Google has trillions of web pages, how Google efficiently searches relevant web pages for us without taking the page URL?.

An IR(information retrieval ) system allows us to search a document based on the meaningful information about that document in an efficient way.

As we know that two sentences can have very different structures and different words but they possibly can have the same meaning. In NLP our goal is to capture the meaning of the sentences, by using various NLP concepts which we will see in detail further in the article.

In IR system we use the context meaning to search documents.

Problem statement: Perform an Information retrieval system using context meaning.

Solution:

There could be multiple ways to perform Information retrieval. But the easiest yet very efficient way to do it using word embedding. word embedding takes the context meaning into consideration regardless of sentence structure.
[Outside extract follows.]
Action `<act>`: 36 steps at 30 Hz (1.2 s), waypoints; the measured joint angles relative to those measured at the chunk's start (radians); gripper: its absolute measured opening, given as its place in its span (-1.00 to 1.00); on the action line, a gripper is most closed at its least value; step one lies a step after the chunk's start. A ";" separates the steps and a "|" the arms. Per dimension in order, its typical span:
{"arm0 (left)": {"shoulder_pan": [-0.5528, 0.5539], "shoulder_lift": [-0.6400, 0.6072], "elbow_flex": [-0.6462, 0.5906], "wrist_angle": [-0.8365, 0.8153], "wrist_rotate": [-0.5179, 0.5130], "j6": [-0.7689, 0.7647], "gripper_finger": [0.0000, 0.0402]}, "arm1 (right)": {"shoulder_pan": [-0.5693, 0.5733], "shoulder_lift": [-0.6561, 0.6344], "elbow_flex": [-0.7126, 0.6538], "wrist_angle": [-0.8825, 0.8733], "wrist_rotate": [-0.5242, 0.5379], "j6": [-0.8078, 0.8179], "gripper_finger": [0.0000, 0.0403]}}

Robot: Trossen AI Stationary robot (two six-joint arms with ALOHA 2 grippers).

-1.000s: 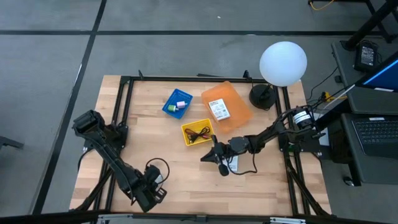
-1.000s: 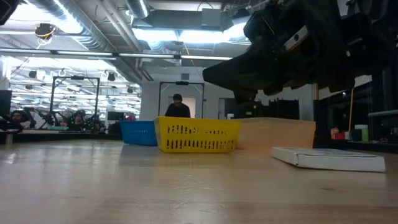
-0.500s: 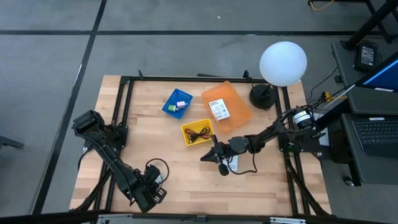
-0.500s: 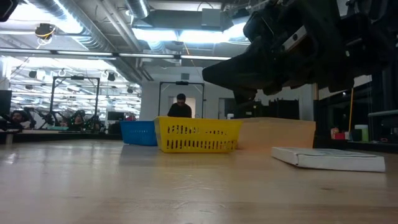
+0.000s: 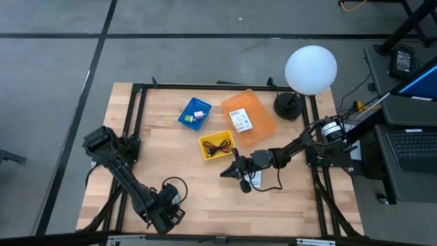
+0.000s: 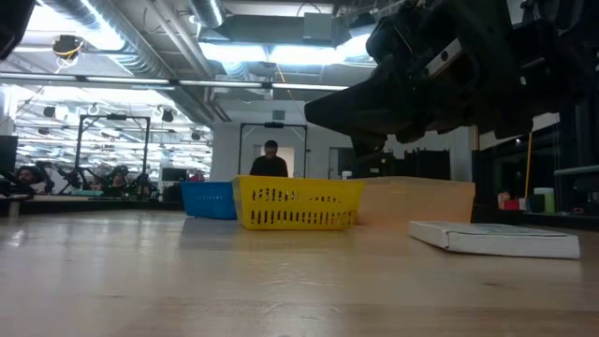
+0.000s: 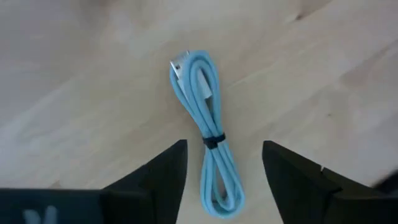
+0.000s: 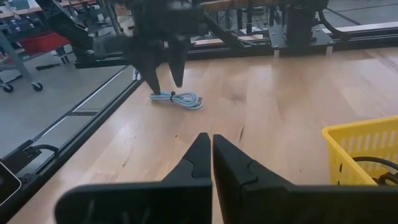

Applications of IR system:

Document retrieval
Passage retrieval
Search engines
Question answering

_{Word Embedding}

I have written an article on various feature extraction techniques including word embedding implementation, if you haven’t read it, the link is here.

word embedding is capable of understanding the meaning of the sentence, regardless of the word structure.

For example

“I love him” and “I like him” will have the almost same meaning if we use word embedding

It is a predictive feature learning technique where words are mapped to the vectors using their contextual hierarchy.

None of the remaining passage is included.